The USOC’s board of directors unanimously approved the creation of the U.S. Center for Safe Sport in June 2014 based on recommendations from the USOC’s Safe Sport Working Group. The independent entity will oversee education programs for safe sport, and investigate and adjudicate claims of misconduct in sports that are managed by USOC-sanctioned National Governing Bodies.
“There is no national agency today that is responsible for the safety and well-being of young athletes and we’re in position to lead this important effort,” said USOC CEO Scott Blackmun. “The National Center for Safe Sport will help fill that vacuum by providing training and resources, promoting open dialogue and conducting investigations on a national level.”
The seven-member council consists of external experts and industry leaders in abuse prevention, including Tony Foreman (Oklahoma City Police Department), Angelo Giardino (Texas Children’s Hospital), W. Scott Lewis (National Center for Higher Risk Management Group), Laurie Nathan (National Center for Missing and Exploited Children), Stephanie Smith (Child Protection Training Services), Katherine Starr (Safe4Athletes) and Dr. Jeffery Wilkins (Cedars-Sinai).
The council’s expertise broadly includes a strong working knowledge of mandatory reporting laws, prevention policies, behavioral intervention, sexual assault and harassment, hazing prevention, investigation, athlete advocacy and outreach, and developing evidence-based models for addressing misconduct. The council will focus on three primary objectives:
• Deliver an understanding of industry trends and best practices at the intersection of abuse and sport;
• Review and provide feedback concerning key operational documents, including complaint and investigation protocols, behavioral definitions, and policies and procedures; and
• Provide unbiased insight as an outside, third-party source.

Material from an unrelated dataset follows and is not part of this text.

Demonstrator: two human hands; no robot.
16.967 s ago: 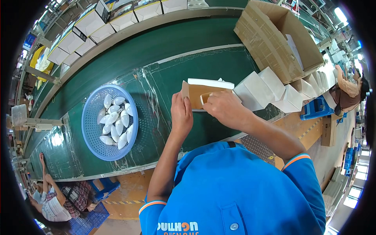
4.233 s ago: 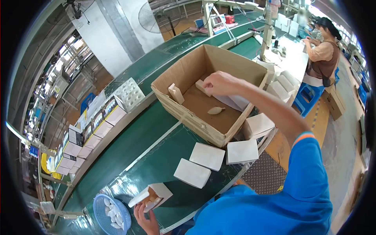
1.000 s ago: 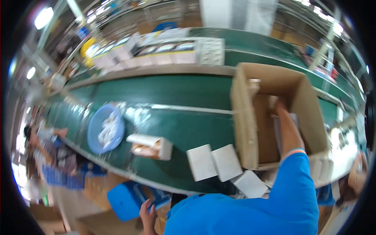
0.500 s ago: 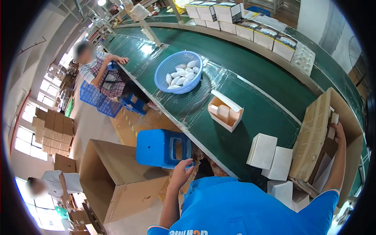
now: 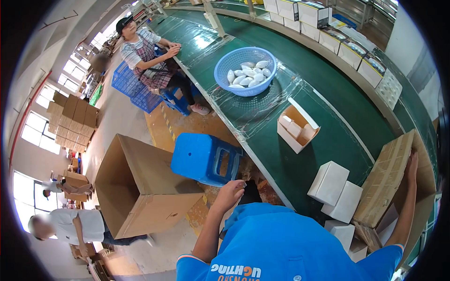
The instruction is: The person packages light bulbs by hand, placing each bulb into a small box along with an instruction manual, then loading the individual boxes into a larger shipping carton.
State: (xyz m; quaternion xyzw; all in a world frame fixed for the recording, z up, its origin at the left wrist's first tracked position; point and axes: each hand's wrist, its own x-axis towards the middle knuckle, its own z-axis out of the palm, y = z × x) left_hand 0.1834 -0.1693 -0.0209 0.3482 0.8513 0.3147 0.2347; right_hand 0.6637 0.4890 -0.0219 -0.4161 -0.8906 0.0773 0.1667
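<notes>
My left hand (image 5: 229, 195) hangs in front of my body beside the blue stool (image 5: 201, 158). Its fingers are curled together, with a tiny greyish bit at the tips that I cannot make out. On the right, my right hand (image 5: 412, 167) reaches inside the open cardboard carton (image 5: 385, 180) on the bench; carton wall and angle hide most of its fingers. Against the carton's near side stand several white boxes (image 5: 329, 181). An open white box (image 5: 297, 127) with cardboard inserts stands farther left on the green bench (image 5: 281, 168).
A blue basket (image 5: 245, 89) of white bulb-shaped pieces sits up the bench. Another person (image 5: 146, 56) sits at its edge; a second person (image 5: 77, 227) stands at lower left. A large open carton (image 5: 159, 210) occupies the floor. Printed boxes (image 5: 349, 54) line the far ledge.
The view has shifted, and my right hand no longer shows the small white piece at its fingers. My left fingers have curled in. The seated person has raised their head.
</notes>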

The board also approved $5.2 million of funding for the new entity over a five-year period beginning in 2015. Collectively, NGBs will match the USOC’s contribution, providing $1.04 million per year.
“One of the greatest challenges many NGBs face is limited resources and expertise to investigate claims of misconduct,” said Malia Arrington, USOC director of ethics and safe sport. “With this independent entity, we have the ability for the first time to provide that resource to them so we can create and sustain safe environments for young athletes.”
Consistent with the working group’s original recommendation and as unanimously endorsed by the NGB Council in 2013, participation in the new entity will be a condition of continued membership in the USOC.